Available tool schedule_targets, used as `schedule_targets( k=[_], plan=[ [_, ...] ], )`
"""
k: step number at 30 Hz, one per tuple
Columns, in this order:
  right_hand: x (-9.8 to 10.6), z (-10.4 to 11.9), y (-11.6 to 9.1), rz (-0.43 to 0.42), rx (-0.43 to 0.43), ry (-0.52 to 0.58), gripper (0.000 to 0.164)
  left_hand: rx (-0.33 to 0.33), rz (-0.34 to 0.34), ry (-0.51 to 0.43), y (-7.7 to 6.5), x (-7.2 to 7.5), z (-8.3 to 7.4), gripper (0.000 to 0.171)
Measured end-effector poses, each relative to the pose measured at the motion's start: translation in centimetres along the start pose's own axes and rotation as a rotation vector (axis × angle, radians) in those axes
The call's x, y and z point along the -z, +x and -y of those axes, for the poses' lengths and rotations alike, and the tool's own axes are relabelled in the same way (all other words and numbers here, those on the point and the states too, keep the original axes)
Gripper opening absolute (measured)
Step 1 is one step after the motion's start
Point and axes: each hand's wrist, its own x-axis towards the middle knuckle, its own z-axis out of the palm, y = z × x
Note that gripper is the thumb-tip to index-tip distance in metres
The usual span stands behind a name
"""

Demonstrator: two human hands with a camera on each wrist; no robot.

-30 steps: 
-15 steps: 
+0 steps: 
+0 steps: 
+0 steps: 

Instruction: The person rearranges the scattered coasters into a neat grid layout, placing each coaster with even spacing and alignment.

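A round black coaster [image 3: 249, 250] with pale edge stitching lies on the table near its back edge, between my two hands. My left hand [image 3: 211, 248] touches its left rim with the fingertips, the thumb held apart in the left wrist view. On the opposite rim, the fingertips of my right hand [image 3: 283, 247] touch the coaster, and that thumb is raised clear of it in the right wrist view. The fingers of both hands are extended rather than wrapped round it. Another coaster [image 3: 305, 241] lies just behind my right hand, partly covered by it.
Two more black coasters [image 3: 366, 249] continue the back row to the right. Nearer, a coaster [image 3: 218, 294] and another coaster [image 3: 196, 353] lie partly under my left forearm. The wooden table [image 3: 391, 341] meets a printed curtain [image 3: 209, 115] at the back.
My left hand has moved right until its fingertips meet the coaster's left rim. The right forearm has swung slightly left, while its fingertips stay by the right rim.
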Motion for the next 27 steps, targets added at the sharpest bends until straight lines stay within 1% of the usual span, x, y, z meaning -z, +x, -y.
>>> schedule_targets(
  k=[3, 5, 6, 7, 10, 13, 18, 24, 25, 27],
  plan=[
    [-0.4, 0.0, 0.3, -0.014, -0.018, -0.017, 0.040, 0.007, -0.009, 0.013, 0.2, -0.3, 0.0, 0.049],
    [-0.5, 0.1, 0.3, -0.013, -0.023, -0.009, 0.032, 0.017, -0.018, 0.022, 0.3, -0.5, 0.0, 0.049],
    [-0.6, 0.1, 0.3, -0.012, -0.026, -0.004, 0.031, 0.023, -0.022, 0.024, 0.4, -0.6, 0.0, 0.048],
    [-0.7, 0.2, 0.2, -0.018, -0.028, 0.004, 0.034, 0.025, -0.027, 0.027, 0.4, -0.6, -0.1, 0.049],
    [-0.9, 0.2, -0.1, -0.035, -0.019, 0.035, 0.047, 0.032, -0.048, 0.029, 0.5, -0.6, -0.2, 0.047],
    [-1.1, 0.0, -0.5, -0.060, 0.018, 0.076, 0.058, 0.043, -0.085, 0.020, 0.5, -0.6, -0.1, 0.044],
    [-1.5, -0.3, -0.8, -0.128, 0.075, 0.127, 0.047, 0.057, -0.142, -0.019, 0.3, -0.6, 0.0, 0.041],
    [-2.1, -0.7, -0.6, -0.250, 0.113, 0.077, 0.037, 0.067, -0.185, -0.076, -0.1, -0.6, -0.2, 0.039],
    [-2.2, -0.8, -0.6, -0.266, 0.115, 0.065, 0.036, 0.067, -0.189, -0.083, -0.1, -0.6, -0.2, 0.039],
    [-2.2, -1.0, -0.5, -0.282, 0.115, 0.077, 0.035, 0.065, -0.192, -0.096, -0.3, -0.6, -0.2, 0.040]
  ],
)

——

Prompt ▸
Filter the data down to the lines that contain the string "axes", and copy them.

Answer area ▸
Measured end-effector poses, each relative to the pose measured at the motion's start: translation in centimetres along the start pose's own axes and rotation as a rotation vector (axis × angle, radians) in those axes
The call's x, y and z point along the -z, +x and -y of those axes, for the poses' lengths and rotations alike, and the tool's own axes are relabelled in the same way (all other words and numbers here, those on the point and the states too, keep the original axes)
Point and axes: each hand's wrist, its own x-axis towards the middle knuckle, its own z-axis out of the palm, y = z × x

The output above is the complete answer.